Too much of something good is still too much
On why slow living is a thief, and how I’m reclaiming what it’s taken
(This voiceover is an audio version of the newsletter below. It’s unedited, and today you can hear my slightly flu-ey voice and maybe my dogs snoring. If you like/need to listen to these posts I hope you enjoy it regardless!)
Over the course of nearly eight years, I was lucky enough to have hundreds of conversations about slow living for The Slow Home Podcast (RIP). I interviewed authors and doctors, parents and farmers, psychologists and meditation practitioners, people who carried their rubbish around for weeks, people who stopped wearing shoes, people who swore off money, people who made all their own clothes. Homesteaders, tiny house dwellers, urbanites, permanent nomads, off-gridders and people who made their home in a house in the suburbs.

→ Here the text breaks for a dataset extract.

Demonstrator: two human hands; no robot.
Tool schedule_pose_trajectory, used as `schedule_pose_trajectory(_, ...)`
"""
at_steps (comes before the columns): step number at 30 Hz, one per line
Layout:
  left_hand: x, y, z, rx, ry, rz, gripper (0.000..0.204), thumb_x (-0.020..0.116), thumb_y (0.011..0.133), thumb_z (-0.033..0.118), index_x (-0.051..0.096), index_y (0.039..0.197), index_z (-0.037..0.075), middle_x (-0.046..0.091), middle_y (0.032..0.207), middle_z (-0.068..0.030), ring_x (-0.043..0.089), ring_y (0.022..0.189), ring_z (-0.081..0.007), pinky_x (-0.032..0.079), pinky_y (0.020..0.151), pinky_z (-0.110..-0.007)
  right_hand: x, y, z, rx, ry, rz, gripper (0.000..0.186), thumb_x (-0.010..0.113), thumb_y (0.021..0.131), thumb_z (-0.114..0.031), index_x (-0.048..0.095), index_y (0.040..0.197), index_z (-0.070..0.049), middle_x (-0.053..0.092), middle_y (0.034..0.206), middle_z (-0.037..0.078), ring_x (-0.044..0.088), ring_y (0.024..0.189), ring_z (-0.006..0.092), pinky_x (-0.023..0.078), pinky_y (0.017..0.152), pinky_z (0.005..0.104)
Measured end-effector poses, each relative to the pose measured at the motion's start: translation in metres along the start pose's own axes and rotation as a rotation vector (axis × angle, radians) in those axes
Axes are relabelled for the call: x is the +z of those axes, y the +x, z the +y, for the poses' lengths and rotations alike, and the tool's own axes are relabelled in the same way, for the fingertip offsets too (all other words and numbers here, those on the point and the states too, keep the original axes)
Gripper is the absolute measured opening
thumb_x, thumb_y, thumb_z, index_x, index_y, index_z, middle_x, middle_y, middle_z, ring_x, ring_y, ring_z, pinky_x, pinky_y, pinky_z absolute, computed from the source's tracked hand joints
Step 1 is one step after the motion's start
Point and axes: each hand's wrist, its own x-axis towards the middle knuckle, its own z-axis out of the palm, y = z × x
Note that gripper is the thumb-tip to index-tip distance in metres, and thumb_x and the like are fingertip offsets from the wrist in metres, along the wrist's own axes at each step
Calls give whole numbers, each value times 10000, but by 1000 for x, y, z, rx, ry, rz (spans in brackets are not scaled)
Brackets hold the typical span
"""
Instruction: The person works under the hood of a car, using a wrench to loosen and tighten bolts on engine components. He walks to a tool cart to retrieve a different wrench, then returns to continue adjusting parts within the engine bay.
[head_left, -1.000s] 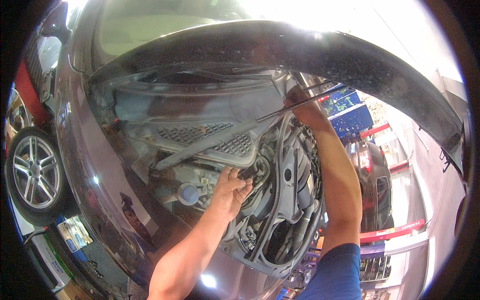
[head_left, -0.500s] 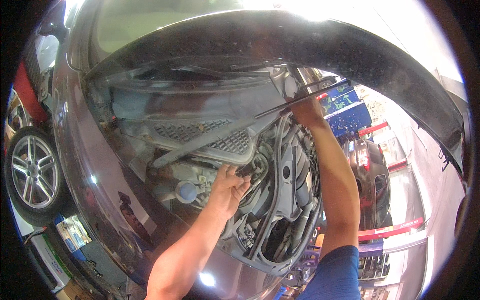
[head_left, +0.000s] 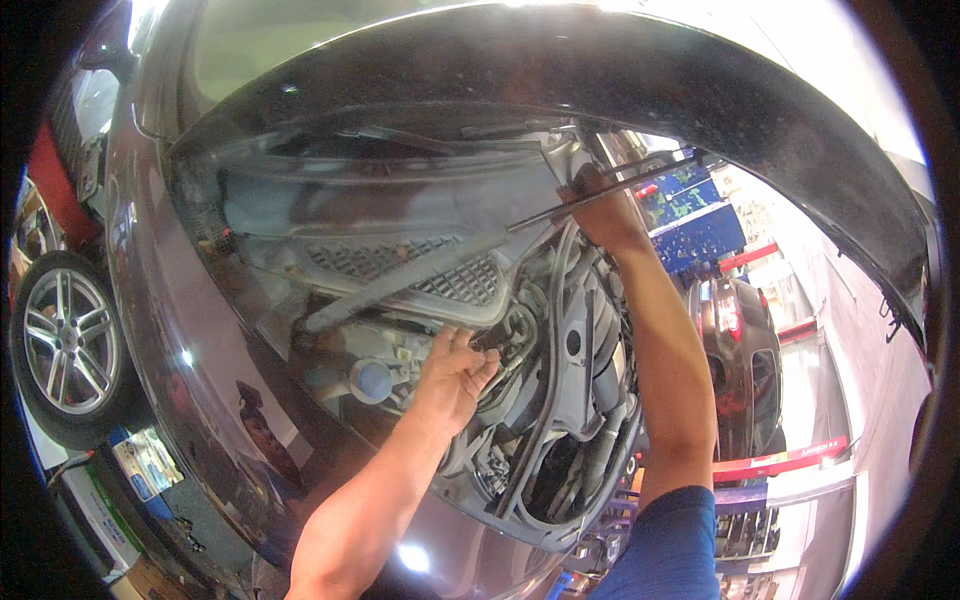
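Observation:
I lean over the open engine bay (head_left: 560,400) of a dark car. My left hand (head_left: 455,375) reaches down into the bay, its fingers curled around a small dark part among the hoses beside a blue round cap (head_left: 372,380). My right hand (head_left: 600,210) is stretched out far ahead and grips the thin hood prop rod (head_left: 640,180), near the far side of the bay. The raised hood (head_left: 640,80) arches over everything. A long gas strut (head_left: 400,285) lies slantwise across the grey mesh cowl panel (head_left: 400,262).
The car's fender (head_left: 190,360) curves along the left, with an alloy wheel (head_left: 65,345) of a neighbouring vehicle beyond it. Another dark car (head_left: 730,350) and blue shelving (head_left: 690,215) stand at the right, with red rails on the workshop floor.
My left hand has shifted slightly inside the bay and stays on the same part. My right hand has kept its hold on the prop rod; the view has tilted a little.

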Motion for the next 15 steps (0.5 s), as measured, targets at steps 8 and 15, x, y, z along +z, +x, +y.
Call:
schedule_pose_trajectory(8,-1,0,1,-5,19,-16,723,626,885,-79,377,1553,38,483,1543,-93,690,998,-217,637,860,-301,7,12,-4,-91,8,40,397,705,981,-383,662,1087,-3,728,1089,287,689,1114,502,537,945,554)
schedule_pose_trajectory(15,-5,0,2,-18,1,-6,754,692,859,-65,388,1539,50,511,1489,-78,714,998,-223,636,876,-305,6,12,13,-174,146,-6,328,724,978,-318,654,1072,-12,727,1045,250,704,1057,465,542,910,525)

To a guest, I appreciated them all. They delivered passion and insight, and it was a very rare conversation that didn’t see me walk away with a new perspective on what slow living could, and perhaps should entail.
And while I learnt and grew so much, those eight years of conversations also hurt me. They left me feeling heavy and cumbersome. As though I had chipped off a little bit of every guest and glued it on to myself, slowly morphing into some mosaic-skinned character called Slow Living Woman.
Is it a bird? No! Is it a plane? No! It’s Slow Living Woman and she’s a minimalist / sustainability warrior / DIY-er / suburban homesteader / slow traveller / plastic-free shopper / thrifting extraordinaire / meditator / gardener / barefoot bushwalker / nap evangelist / anti-social-media champion / really f*cking tired!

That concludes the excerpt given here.